* _TASK TO COMPLETE_
Below this line is a set of entries; quote exactly the lines from the line that contains "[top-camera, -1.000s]" to the line that contains "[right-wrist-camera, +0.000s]", both lines included.

* _DATASET CONTENT_
____

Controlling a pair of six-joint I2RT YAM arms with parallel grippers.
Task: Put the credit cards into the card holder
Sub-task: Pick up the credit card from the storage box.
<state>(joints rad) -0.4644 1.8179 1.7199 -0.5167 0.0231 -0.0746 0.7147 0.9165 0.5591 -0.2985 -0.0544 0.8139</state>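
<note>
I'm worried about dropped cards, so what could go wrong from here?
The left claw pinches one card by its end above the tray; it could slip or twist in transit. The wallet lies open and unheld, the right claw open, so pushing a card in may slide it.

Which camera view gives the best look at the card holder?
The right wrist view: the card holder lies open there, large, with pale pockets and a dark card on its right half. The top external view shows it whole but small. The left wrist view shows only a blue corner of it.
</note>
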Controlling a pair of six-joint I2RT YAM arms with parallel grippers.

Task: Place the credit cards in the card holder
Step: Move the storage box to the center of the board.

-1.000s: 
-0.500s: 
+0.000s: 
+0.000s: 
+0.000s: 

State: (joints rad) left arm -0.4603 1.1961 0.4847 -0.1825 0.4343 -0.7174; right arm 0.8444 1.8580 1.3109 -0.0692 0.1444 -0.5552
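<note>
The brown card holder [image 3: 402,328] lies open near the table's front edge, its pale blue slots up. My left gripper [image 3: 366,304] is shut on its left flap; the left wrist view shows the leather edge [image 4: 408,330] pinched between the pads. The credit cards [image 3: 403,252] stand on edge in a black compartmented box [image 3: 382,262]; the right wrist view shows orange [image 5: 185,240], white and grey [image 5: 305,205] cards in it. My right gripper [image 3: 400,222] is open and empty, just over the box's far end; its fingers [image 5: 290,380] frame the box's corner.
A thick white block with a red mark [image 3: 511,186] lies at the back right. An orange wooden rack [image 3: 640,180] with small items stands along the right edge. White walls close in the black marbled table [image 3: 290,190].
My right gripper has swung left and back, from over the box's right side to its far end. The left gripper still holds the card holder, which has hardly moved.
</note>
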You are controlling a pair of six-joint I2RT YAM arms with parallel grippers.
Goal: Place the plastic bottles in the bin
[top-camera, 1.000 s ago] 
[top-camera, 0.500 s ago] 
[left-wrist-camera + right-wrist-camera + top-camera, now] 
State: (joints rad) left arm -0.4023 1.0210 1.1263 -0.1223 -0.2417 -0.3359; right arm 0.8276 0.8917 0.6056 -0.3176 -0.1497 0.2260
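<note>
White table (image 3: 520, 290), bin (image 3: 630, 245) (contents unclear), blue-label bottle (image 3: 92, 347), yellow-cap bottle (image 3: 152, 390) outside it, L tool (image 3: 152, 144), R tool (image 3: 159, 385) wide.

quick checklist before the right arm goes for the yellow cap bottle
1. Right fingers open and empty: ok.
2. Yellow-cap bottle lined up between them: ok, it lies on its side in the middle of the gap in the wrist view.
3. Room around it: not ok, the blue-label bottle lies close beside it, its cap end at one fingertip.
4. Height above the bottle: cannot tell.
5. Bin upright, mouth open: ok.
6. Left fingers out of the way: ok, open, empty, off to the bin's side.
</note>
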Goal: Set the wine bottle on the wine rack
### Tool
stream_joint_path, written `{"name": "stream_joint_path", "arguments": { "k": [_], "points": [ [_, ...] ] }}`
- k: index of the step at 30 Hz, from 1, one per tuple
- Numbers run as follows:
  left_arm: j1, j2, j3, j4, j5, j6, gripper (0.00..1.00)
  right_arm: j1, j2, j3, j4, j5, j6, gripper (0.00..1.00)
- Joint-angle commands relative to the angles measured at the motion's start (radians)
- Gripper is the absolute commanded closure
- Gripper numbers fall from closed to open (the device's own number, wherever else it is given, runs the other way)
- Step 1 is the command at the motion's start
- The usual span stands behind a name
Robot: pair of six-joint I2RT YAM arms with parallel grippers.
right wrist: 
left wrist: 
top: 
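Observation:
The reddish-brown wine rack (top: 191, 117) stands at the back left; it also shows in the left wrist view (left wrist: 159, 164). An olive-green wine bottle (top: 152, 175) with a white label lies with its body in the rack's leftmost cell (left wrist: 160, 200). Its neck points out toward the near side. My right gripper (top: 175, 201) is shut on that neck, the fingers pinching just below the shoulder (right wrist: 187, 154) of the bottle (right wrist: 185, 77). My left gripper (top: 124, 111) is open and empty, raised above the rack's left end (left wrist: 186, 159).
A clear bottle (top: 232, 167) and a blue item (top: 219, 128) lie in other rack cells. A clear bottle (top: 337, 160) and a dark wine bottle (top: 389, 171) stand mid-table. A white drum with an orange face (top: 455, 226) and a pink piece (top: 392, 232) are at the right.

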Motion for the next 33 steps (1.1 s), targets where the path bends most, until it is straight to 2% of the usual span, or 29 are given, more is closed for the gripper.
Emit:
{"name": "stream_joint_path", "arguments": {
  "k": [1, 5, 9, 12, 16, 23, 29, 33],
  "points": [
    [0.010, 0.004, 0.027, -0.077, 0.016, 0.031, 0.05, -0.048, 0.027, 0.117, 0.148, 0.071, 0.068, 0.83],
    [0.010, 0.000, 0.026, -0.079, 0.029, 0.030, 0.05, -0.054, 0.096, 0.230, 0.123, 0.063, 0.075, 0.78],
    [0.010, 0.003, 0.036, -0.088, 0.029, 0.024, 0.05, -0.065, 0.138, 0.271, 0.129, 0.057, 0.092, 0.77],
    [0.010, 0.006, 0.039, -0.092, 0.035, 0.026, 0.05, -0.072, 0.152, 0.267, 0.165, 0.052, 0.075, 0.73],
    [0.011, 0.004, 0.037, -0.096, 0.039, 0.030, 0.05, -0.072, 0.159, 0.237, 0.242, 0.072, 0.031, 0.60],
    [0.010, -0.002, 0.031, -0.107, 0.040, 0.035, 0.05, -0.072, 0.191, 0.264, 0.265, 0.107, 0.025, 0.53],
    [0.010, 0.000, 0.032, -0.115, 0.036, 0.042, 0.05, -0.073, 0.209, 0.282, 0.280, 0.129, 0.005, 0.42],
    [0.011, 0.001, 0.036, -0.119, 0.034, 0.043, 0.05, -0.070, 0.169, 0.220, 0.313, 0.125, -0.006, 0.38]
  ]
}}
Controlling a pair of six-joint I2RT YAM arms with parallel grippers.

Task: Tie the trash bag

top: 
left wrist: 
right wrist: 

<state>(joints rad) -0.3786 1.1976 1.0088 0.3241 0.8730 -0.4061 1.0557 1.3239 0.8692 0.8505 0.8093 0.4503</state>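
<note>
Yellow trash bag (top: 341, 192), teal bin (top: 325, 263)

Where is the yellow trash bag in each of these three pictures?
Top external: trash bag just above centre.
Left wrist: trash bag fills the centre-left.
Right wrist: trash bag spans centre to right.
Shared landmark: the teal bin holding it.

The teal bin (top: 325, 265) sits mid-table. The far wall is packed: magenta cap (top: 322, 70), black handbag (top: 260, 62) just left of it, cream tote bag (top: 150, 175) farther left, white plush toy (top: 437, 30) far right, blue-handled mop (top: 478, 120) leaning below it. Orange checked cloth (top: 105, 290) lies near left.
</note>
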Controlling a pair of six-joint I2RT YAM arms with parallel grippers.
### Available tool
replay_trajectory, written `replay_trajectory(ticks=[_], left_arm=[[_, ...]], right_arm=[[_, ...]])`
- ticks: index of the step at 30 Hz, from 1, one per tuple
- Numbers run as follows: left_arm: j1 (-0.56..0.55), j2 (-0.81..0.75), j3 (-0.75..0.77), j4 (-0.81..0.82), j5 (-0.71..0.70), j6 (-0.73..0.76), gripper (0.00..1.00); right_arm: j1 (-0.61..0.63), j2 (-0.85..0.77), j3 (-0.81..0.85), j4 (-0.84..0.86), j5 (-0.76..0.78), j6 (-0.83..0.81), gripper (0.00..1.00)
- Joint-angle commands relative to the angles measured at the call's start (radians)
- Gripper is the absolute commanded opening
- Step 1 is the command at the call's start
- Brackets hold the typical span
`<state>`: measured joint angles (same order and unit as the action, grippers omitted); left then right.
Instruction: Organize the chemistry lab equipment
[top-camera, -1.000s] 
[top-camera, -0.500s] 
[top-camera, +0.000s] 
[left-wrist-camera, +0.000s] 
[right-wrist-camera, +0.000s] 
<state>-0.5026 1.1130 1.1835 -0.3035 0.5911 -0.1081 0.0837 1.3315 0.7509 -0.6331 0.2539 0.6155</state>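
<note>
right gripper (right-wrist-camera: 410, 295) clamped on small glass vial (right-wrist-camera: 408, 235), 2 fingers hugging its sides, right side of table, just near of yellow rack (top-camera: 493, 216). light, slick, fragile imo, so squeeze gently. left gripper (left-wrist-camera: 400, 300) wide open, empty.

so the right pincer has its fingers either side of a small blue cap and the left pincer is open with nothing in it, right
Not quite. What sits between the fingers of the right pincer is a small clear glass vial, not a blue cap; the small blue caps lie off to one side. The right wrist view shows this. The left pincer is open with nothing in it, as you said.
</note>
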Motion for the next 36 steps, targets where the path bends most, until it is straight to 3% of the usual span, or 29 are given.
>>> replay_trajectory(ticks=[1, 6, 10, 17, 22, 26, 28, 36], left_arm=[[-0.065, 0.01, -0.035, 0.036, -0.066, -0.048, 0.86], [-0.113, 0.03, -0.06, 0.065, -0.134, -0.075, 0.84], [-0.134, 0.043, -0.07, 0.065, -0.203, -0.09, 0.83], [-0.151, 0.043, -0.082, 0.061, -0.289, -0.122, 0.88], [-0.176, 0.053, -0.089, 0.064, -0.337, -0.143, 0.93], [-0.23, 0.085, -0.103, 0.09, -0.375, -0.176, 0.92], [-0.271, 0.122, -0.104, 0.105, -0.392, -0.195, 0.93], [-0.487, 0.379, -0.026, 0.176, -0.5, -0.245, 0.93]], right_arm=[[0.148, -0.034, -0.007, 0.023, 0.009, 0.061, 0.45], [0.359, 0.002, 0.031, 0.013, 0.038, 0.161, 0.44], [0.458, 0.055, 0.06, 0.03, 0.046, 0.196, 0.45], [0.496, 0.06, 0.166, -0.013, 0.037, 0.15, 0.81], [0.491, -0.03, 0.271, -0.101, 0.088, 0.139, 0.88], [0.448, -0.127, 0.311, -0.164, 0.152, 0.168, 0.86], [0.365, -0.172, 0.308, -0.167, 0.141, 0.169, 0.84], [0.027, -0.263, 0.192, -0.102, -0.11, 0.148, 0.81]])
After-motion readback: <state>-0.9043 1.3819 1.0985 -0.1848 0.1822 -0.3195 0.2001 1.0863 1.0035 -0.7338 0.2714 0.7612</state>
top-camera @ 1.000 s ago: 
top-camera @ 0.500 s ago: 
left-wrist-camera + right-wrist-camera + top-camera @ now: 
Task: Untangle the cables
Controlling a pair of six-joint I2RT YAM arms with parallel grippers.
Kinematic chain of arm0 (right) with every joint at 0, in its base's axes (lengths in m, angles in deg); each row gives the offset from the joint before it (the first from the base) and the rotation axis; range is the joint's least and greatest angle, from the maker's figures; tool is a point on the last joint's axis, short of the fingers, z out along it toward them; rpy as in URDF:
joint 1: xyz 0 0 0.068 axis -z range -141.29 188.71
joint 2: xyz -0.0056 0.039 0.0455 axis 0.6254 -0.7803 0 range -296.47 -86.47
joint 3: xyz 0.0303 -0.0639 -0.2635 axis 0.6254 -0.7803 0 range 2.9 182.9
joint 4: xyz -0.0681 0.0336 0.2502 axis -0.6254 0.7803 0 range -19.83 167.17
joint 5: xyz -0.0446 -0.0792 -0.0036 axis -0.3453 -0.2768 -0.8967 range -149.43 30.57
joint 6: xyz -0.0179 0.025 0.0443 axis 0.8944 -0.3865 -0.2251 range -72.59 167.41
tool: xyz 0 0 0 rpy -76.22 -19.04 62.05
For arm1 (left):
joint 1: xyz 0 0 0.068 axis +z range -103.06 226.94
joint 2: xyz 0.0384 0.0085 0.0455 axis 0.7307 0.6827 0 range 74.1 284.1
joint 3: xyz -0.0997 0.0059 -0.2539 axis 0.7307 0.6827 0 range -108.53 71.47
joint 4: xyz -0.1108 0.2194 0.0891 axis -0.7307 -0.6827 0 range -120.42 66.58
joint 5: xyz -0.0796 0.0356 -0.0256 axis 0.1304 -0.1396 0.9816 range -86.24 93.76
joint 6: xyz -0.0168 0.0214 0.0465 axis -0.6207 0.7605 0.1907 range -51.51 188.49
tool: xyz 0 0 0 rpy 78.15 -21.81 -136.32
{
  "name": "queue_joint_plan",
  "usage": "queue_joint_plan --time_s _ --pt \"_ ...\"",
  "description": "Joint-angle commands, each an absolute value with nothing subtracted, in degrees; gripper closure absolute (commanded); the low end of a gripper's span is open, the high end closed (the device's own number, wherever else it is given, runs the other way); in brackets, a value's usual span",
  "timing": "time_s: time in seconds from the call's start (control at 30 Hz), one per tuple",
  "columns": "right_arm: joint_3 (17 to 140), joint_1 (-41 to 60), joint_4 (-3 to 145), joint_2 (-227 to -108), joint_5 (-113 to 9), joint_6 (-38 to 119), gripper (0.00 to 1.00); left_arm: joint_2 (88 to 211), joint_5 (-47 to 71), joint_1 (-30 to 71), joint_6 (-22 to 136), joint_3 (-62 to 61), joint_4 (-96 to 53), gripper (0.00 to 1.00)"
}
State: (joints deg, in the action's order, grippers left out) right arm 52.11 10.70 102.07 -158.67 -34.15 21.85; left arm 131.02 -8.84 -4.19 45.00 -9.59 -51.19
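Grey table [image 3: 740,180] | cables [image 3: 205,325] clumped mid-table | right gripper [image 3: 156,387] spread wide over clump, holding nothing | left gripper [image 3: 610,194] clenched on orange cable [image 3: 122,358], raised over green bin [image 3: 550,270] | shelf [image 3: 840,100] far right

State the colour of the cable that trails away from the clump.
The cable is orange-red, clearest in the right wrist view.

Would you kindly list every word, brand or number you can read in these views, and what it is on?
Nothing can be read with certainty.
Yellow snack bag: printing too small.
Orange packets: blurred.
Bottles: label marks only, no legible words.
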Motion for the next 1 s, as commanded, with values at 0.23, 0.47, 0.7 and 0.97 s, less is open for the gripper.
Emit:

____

* _SOLVED EXERCISE_
[top-camera, -1.000s] 
[top-camera, -0.500s] 
[top-camera, +0.000s] 
[left-wrist-camera, +0.000s] 
[right-wrist-camera, +0.000s] 

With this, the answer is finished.